L’EMERGENZA SANITARIA
Secondo un’indagine di Altroconsumo, se il prezzo medio per una mascherina chirurgica è di 2 euro, c’è chi le vende fino al 1.200% in più. Emendamento del Governo al Cura Italia: dispositivi e mascherine anti-Covid ad acquisto facilitato
di An.C.
8 aprile 2020
5′ di lettura
L’emergenza coronavirus ha reso le mascherine protettive sempre più importanti e non di rado introvabili o reperibili a prezzi particolarmente elevati, con casi di vera e propria speculazione. Secondo un’indagine di Altroconsumo in 8 grandi città, nel 43% delle farmacie le mascherine non sono disponibili. Roma è quella meno fornita. E in generale, se il prezzo medio per una mascherina chirurgica è di 2 euro, c’è chi le vende fino al 1.200% in più. Non sono mancati gli interventi della Guardia di Finanza.

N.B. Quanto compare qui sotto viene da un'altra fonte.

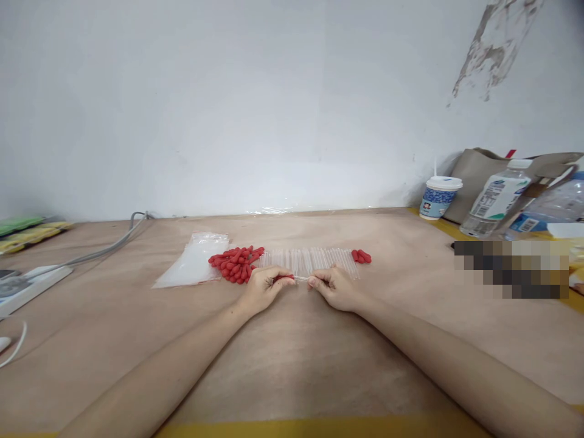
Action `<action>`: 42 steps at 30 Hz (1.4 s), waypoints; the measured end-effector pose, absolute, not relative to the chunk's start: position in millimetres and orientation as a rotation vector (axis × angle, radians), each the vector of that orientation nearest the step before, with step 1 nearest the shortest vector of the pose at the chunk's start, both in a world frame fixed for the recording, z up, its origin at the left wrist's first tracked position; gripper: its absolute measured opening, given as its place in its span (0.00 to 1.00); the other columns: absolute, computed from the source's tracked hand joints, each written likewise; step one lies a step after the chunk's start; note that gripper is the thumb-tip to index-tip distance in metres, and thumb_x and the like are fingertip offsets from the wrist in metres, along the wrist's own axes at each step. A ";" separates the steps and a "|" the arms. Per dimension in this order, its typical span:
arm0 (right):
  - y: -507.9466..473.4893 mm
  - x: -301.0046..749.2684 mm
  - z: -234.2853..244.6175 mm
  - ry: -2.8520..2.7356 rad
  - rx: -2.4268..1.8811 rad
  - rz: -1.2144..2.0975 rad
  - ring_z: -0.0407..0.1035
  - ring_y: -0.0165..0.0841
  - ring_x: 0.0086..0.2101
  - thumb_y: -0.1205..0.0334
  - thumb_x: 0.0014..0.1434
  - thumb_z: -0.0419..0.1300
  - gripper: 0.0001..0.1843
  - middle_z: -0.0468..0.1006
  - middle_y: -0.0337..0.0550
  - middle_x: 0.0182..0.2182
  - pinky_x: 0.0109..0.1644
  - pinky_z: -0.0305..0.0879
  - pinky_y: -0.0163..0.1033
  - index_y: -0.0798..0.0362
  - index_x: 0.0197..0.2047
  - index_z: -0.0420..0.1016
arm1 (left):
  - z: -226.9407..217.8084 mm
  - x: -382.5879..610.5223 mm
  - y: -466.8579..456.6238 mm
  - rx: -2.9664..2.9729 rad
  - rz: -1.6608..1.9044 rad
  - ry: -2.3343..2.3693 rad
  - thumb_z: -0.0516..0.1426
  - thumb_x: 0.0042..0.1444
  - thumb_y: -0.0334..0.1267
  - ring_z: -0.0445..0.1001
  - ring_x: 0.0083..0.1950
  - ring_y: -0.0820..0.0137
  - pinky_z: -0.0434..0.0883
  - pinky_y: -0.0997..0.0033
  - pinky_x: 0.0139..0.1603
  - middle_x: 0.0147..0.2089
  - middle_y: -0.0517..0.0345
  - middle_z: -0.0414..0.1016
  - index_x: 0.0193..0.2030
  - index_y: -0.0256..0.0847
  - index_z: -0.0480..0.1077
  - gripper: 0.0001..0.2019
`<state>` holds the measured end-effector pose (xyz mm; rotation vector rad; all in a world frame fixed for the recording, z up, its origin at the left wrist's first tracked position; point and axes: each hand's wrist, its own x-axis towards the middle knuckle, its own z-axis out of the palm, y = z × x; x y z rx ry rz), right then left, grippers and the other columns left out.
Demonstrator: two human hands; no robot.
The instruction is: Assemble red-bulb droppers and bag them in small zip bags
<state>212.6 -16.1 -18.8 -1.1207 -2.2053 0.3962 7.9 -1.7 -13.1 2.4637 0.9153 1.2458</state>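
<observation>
– Where are we holding the clear tube (300, 278)?
– On our side of the row of tubes (314, 258). Our left hand (264, 289), fingers pinched, grips a red bulb (291, 276); our right hand (337, 289) pinches the tube.
– What could go wrong?
– Squeezing unevenly, we might bend it or let it slip.

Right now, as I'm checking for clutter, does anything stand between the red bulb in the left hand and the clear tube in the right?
Nothing visible: the clear tube runs from the right hand toward the red bulb in the left hand. The row of tubes lies beyond.
</observation>
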 end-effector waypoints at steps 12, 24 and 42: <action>-15.5 218.4 -14.2 -2.388 -1.070 0.004 0.59 0.26 0.23 0.60 0.61 0.47 0.18 0.74 0.37 0.23 0.39 0.44 0.39 0.54 0.23 0.68 | -12.0 13.0 -4.4 2.518 1.065 0.858 0.56 0.54 0.36 0.73 0.29 0.73 0.68 0.76 0.31 0.28 0.57 0.76 0.30 0.37 0.73 0.07; -15.1 217.1 -16.8 -2.276 -1.091 -0.033 0.64 0.27 0.27 0.61 0.62 0.45 0.15 0.76 0.38 0.29 0.38 0.43 0.38 0.53 0.33 0.71 | -10.0 5.7 3.4 2.566 1.172 0.938 0.58 0.52 0.39 0.76 0.34 0.70 0.71 0.75 0.36 0.34 0.58 0.78 0.35 0.40 0.74 0.07; -15.3 220.6 -17.9 -2.288 -0.958 -0.022 0.65 0.27 0.28 0.61 0.62 0.47 0.12 0.76 0.39 0.30 0.38 0.44 0.38 0.53 0.35 0.70 | -9.7 7.3 -1.8 2.449 1.032 0.931 0.56 0.53 0.35 0.75 0.34 0.70 0.70 0.73 0.35 0.33 0.55 0.78 0.35 0.37 0.74 0.07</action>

La situazione, già di per sé grave, rischia di diventarlo ancora di più soprattutto nel momento in cui alcune regioni, tra cui la Lombardia e la Toscana vanno nella direzione di renderle obbligatorie quando si esce. Di qui l’opportunità di calmierare i prezzi, sottolineata ad esempio da associazioni dei consumatori (Cittadinanzattiva) o dalla Regione Lombardia, o il pressing – come quello di Federfarma – per ottenere indicazioni precise sul margine di ricarico sui singoli lotti di questi dispositivi al fine di evitare speculazioni. Non mancano proposte di venderle sfuse, per evitare che se ne acquistino troppe, o di listini bloccati.

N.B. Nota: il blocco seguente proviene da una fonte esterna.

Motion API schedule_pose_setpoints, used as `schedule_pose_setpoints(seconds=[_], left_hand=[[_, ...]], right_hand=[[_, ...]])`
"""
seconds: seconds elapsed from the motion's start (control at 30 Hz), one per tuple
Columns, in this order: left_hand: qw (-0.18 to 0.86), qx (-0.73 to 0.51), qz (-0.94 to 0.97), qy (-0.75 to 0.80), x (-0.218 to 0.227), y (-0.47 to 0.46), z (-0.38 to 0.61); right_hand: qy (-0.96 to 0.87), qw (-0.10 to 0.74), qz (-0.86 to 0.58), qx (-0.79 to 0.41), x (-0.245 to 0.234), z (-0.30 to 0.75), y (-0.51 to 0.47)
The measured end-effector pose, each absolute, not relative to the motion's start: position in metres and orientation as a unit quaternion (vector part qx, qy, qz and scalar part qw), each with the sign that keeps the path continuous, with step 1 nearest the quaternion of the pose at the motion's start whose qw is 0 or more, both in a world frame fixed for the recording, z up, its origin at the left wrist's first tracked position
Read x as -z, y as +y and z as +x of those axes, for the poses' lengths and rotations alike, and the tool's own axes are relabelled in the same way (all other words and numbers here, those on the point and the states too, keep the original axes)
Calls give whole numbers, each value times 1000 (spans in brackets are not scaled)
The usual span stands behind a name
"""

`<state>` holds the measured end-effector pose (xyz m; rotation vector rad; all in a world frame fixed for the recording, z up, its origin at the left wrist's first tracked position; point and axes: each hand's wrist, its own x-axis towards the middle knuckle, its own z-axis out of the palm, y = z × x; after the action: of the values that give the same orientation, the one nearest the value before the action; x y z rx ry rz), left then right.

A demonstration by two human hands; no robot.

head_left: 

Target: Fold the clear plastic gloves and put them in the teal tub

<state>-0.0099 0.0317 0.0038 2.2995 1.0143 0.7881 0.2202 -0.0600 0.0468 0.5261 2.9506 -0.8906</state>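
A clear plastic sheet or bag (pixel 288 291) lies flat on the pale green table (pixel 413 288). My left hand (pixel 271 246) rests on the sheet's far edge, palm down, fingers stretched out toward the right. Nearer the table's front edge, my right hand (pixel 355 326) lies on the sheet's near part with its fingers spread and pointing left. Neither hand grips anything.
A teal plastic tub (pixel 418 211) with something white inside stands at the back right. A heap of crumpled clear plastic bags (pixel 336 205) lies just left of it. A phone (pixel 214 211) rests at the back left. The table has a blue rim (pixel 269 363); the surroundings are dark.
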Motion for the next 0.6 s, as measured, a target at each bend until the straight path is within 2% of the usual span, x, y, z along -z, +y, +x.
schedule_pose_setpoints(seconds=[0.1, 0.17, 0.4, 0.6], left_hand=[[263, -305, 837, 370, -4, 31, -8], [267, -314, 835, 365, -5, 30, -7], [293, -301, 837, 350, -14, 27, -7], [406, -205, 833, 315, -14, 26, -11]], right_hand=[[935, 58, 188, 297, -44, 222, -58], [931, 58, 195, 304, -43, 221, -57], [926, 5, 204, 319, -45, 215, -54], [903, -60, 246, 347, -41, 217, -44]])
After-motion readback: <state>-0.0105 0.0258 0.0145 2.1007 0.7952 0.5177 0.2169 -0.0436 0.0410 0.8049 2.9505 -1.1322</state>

Il commissario Arcuri: insopportabile speculazione prezzi mascherine
«Una mascherina chirurgica non può essere rivenduta ad un prezzo 10 volte maggiore del costo, questo non è libertà di mercato ma una speculazione due volte insopportabile, perché non si specula sui bisogni degli altri e perché non si specula sulla vita degli altri», ha detto il commissario Domenico Arcuri dopo una serie di segnalazioni sul rincaro dei prezzi delle mascherine. «Anche pochi casi sono intollerabili – ha aggiunto – vanno denunciati e combattuti. Le forze dell’ordine sono già intervenute e continueranno a farlo».

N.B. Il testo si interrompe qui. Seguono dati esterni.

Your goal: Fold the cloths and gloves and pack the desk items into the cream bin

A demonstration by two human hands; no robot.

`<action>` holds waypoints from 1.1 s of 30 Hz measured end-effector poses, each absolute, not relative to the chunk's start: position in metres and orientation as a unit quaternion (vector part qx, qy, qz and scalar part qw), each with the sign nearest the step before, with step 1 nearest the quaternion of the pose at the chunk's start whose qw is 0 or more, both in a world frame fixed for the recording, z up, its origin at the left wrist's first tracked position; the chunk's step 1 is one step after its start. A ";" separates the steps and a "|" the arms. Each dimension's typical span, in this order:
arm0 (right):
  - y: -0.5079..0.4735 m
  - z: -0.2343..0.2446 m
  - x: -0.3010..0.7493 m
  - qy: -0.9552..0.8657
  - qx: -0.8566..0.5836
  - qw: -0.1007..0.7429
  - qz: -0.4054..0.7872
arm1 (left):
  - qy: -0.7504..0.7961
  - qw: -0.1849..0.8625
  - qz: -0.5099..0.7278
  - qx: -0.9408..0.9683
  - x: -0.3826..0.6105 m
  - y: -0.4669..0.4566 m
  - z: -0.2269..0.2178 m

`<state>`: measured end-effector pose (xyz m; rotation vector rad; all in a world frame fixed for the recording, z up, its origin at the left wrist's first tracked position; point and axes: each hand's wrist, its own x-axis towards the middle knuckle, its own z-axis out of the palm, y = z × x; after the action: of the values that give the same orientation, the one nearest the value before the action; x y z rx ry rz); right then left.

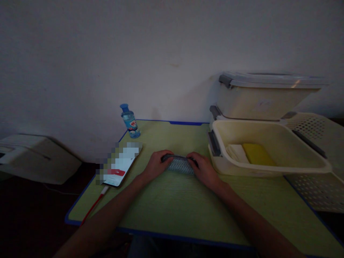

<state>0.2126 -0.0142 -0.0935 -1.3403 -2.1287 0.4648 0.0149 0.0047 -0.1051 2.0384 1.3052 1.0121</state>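
Between my hands, over the middle of the table, is a folded grey-blue patterned cloth (180, 165) with a darker edge along its top. My left hand (160, 164) grips its left end, the thumb on the near side. Its right end is pinched in my right hand (202, 165) in much the same way. The fingers curl behind the cloth and are partly hidden. Whether its lower edge touches the tabletop, I cannot tell.
On the green table (172, 204) with a blue rim, a phone (123, 163) with a red cable (92, 208) lies left. Behind it stands a blue bottle (131, 122). At right, an open cream bin (271, 170) holds yellow cloth (256, 154) and white cloth (238, 152); a lidded bin (264, 102) stands behind.
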 end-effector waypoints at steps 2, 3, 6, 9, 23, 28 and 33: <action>-0.014 -0.094 0.212 -0.791 -0.509 0.289 0.177 | 0.485 0.253 0.372 0.750 0.015 0.005 -0.106; -0.014 -0.094 0.212 -0.789 -0.512 0.289 0.178 | 0.486 0.252 0.370 0.751 0.015 0.006 -0.106; -0.013 -0.094 0.212 -0.783 -0.521 0.290 0.178 | 0.491 0.246 0.363 0.753 0.015 0.006 -0.108; -0.013 -0.093 0.211 -0.779 -0.528 0.289 0.177 | 0.495 0.238 0.358 0.755 0.016 0.007 -0.108; -0.012 -0.091 0.211 -0.775 -0.536 0.274 0.193 | 0.472 0.223 0.348 0.779 0.017 0.006 -0.106; -0.012 -0.090 0.210 -0.775 -0.533 0.277 0.195 | 0.477 0.218 0.356 0.773 0.017 0.008 -0.108; -0.013 -0.089 0.210 -0.775 -0.533 0.279 0.195 | 0.480 0.213 0.351 0.775 0.018 0.007 -0.107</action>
<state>0.2098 -0.0133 -0.0890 -1.4291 -2.0797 0.5234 0.0176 0.0074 -0.1067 2.1520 1.3339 0.9741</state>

Dl Cura Italia: mascherine anti-Covid ad acquisto facilitato
L’esecutivo ha compiuto un primo passo. Un emendamento del Governo al decreto legge Cura Italia approvato dalla commissione Bilancio del Senato prevede che «il Dipartimento della Protezione civile e i soggetti attuatori individuati dal Capo dei dipartimento della protezione civile (…) sono autorizzati, nell’ambito delle risorse disponibili per la gestione dell’emergenza, fino al termine dello stato di emergenza (…), ad acquisire dispositivi di protezione individuali (Dpi) come individuati dalla circolare del Ministero della salute n. 4373 del 12 febbraio 2020 e altri dispositivi medicali, nonché a disporre pagamenti anticipati dell’intera fornitura». L’emendamento sdogana anche fino al termine dello stato di emergenza l’uso di dispositivi di protezione individuali di efficacia protettiva analoga a quella prevista per i dispositivi dì protezione individuale previsti dalla normativa vigente, purché valutati dal Comitato tecnico scientifico. E autorizza in coerenza con le linee guida Oms e con le evidenze scientifiche il ricorso alle mascherine chirurgiche – anche prive di marchio CE previa valutazione dell’Istituto superiore di Sanità – «quale dispositivo idoneo a proteggere gli operatori sanitari».
Fontana: mascherine in vendita a prezzi contingentati
Il problema dei prezzi elevati delle mascherine viene affrontato anche dalle Regioni, ancora una volta in ordine sparso. Dopo aver distribuito le mascherine nelle farmacie e ai sindaci, ha annunciato il presidente della Regione Lombardia Attilio Fontana in un collegamento alla trasmissione Mattino Cinque «le metteremo anche in vendita a prezzi contingentati, le venderemo al prezzo di costo con un piccolo agio per il commerciante che si presterà a venderle». «Noi adesso stiamo, tramite la protezione civile, distribuendole ai sindaci, nelle zone dove più spesso si recano i cittadini, come in certi esercizi pubblici, nei supermercati – ha continuato Fontana -. Ma ogni sindaco può distribuirle come meglio crede, è assolutamente libera la facoltà che viene data ai sindaci. Se hanno i volontari che vanno a portarle a casa va bene così».